What is needed:
Each line below from the one containing "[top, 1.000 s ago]" through the one containing "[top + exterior" is to be given again exactly, and no line outside that span.

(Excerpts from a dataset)
= = = = = = =
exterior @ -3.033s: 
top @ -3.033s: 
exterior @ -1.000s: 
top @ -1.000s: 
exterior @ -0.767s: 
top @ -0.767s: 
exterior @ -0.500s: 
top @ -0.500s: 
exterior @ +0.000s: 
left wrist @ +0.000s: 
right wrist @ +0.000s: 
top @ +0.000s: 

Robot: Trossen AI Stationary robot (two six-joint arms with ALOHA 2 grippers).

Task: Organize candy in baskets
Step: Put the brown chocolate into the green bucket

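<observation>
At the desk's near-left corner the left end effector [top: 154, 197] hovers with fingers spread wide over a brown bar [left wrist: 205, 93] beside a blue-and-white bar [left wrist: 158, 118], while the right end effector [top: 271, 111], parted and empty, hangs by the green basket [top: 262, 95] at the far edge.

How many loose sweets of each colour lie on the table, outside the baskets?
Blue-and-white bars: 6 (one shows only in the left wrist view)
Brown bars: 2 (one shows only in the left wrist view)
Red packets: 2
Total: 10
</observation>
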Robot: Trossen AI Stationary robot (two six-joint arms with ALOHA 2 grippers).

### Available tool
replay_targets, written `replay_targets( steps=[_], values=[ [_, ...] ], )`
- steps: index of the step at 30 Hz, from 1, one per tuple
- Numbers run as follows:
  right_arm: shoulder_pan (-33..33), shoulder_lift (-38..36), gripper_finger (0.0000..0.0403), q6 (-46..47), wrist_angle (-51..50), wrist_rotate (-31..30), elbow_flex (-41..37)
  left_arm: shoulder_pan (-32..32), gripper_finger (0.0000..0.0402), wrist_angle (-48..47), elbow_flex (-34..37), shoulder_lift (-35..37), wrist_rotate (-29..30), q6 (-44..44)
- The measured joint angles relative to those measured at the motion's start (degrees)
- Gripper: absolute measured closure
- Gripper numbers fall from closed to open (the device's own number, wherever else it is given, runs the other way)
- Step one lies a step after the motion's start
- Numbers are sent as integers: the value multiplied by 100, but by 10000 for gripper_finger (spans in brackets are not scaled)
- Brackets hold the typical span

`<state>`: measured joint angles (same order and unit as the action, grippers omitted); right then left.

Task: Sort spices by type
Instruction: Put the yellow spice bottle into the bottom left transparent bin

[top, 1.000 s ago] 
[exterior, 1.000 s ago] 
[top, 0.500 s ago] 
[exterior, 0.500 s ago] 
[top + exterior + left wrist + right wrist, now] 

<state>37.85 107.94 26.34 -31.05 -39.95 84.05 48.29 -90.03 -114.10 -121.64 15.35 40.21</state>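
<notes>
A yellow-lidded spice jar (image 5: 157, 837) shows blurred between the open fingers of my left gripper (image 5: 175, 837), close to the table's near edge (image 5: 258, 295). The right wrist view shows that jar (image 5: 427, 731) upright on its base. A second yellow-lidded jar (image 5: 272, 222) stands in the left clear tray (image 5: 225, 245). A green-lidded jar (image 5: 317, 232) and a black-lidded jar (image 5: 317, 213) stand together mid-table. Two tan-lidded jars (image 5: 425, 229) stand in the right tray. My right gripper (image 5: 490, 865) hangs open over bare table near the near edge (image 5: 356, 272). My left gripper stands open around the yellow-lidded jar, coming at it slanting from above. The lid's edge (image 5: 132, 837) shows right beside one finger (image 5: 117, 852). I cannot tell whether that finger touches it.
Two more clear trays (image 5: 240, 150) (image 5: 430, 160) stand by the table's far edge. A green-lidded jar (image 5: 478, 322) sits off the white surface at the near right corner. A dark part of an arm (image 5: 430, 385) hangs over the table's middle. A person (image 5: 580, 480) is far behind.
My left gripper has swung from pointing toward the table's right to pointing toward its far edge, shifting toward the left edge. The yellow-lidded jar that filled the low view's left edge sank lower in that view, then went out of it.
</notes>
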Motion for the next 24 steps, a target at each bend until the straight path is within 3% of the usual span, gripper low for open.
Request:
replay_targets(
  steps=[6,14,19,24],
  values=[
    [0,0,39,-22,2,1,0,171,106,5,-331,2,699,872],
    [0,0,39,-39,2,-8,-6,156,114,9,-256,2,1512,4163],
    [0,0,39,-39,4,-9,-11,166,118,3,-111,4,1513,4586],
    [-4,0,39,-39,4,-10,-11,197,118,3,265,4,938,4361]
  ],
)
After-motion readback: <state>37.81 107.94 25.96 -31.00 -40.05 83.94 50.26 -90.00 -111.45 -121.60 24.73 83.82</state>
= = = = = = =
Reply:
[top, 1.000 s ago] 
[exterior, 1.000 s ago] 
[top, 0.500 s ago] 
[exterior, 0.500 s ago] 
[top + exterior + left wrist + right wrist, now] 

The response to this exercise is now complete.